Hace casi 3 años nos mudamos a esta casa.
Data, por si seguís la novela: ¡al final renovamos contrato! Si todo sale bien, en menos de un mes firmamos.
Pero volvamos.
El día que vinimos a visitarla con la inmobiliaria, llegamos al cuarto de atrás y canté:
¡ESTA ES MI OFICINA!
Ese cuarto, pensado originalmente para guardar herramientas del jardín, era perfecto para mi trabajo y mis cosas (alias: mis pinturas, mis hilos, mis libros).
Pero cuando entramos por primera vez ya con la llave en mano, noté que toda la casa estaba recién pintada… menos ese cuarto.
Estaba en ese gris de lo que “está mal, pero no tan mal”.
Y como la mudanza ya me había removido bastante, dije: lo dejo así.

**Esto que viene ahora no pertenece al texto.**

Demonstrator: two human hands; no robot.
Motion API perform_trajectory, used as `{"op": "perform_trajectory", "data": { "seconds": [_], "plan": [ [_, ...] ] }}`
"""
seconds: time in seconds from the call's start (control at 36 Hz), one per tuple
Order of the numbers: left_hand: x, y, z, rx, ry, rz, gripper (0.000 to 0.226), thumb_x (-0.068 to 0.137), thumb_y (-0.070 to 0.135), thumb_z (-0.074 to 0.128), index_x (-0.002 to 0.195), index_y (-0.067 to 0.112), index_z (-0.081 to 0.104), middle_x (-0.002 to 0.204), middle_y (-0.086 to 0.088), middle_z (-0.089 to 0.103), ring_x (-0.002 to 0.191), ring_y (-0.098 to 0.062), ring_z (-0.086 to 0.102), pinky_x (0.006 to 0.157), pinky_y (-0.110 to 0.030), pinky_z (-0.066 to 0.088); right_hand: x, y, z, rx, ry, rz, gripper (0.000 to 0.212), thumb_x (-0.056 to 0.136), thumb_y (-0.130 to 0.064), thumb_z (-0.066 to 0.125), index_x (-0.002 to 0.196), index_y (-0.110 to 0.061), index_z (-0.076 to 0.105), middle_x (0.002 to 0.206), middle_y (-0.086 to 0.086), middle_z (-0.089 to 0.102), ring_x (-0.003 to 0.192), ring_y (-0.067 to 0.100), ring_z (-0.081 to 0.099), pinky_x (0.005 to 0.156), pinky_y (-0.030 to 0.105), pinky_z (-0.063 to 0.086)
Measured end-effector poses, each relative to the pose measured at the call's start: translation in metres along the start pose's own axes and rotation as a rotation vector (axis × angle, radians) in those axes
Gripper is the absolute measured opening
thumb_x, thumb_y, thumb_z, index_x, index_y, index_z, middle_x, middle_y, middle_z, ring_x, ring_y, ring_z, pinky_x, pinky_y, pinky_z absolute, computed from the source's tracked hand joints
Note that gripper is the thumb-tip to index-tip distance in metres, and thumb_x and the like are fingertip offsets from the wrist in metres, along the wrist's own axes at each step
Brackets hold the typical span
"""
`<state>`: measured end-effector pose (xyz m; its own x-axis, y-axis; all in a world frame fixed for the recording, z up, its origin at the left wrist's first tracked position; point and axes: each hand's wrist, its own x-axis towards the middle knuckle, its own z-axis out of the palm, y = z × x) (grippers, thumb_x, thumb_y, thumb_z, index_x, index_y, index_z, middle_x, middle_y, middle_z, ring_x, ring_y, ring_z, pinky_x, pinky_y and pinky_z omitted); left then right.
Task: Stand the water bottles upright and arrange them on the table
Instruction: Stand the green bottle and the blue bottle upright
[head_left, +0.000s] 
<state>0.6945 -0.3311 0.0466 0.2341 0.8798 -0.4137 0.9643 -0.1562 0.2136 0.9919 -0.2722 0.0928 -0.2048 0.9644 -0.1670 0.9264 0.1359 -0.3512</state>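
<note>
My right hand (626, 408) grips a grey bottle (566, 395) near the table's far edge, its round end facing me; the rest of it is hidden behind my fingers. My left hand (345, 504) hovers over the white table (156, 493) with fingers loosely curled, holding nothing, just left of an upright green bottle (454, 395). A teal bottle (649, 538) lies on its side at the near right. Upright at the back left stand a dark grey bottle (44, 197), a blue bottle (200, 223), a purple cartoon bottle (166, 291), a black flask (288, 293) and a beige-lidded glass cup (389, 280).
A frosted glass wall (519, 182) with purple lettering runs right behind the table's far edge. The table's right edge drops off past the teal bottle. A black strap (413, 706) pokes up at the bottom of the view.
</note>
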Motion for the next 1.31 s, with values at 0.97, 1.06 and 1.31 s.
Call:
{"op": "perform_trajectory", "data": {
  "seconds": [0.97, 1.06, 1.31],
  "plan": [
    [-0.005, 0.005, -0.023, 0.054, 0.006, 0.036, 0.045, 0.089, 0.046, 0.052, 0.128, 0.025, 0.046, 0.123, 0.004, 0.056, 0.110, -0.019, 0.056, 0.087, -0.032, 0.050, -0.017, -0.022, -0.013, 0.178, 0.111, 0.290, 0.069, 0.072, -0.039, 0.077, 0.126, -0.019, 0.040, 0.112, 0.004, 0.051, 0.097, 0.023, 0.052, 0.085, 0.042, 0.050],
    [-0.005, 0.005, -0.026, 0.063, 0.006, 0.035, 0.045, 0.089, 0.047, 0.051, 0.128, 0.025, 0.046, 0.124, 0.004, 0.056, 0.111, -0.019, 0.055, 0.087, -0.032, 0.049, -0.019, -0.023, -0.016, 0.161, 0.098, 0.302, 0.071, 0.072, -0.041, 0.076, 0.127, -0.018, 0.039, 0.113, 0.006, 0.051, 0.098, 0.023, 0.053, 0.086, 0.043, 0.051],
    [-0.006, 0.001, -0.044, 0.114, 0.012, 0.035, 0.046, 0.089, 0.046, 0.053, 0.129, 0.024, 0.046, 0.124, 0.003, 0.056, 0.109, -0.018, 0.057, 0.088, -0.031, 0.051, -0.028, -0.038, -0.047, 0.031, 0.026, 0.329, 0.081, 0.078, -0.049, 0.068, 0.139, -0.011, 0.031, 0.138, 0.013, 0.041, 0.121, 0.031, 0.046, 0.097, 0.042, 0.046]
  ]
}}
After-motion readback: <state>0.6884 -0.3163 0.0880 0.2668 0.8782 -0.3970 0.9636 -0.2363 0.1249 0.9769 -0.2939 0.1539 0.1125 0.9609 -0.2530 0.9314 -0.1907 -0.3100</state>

Y así quedó.El espacio floreció: mudé mi mesa rosa, pegué un par de posters e hice de ese lugar mi lugar. Tuvo su momento. No te voy a mentir.
Pero como todo en la vida… pasaron cosas.
Entre ellas, el tiempo.
La humedad que tenía la pared se hizo más fea, los posters se empezaron a despegar, las manchas crecieron.
Ese espacio que me inspiraba se empezó a apagar.
Y ahí empezó el dilema inquilino:
¿Para qué voy a arreglarlo si en un año capaz nos vamos?
Mi hermana me regaló un escritorio y lo puse en la habitación.
Lo dejé a tono y me convencí de que era mejor lugar (más calentito en invierno, más fresco en verano), lo cual es 1000% real. El cuarto del fondo no tiene ni calefacción ni aire acondicionado.
Y así estuve: un año trabajando en otro lado y dejando que ese famoso cuarto se deteriorara más y más.
Siendo honesta, cada vez que entraba —aunque sea a buscar algo— me sentía mal.
Tengo este espacio… ¿y está totalmente desaprovechado?
¿Por qué no me pongo las pilas y lo arreglo?
Lo que fue hermoso, ahora está literalmente lleno de polvo y tierra.
Consciente o inconscientemente, empecé a evitar entrar.
Estar ahí me removía cosas no tan divertidas.
¿No quiero arreglarlo? ¿No puedo?
¿Es la plata? ¿El tiempo?
¿Quiero que lo haga otra persona?
¿Qué me pasa con esto?
Ninguna respuesta hacía click.
Y así, pasó (nuevamente) el tiempo.
¿Qué pasó exactamente en ese tiempo? No sé.
Quizás lo llevé al límite.
Quizás la vida me encontró en otro mood, uno más equilibrado, con ganas de poner —literal— las manos en la masa (estuve pintando mucho y cocinando cosas que requieren harina, amasado y tiempo de leudado).
Pero más allá de eso, hubo un momento en que dije: basta.
Este es MI lugar.
Sé que podría estar 78756 veces mejor. Sé que podría volver a sentirse mio otra vez.
Un sábado a la tarde, de esos mágicos en los que mi hijo duerme siesta, agarré una espátula y empecé a rasquetear toda la pared.
Los agujeros eran más grandes de lo que imaginaba. La mancha, también.
Cada grieta era: uh, ¿qué habrá acá?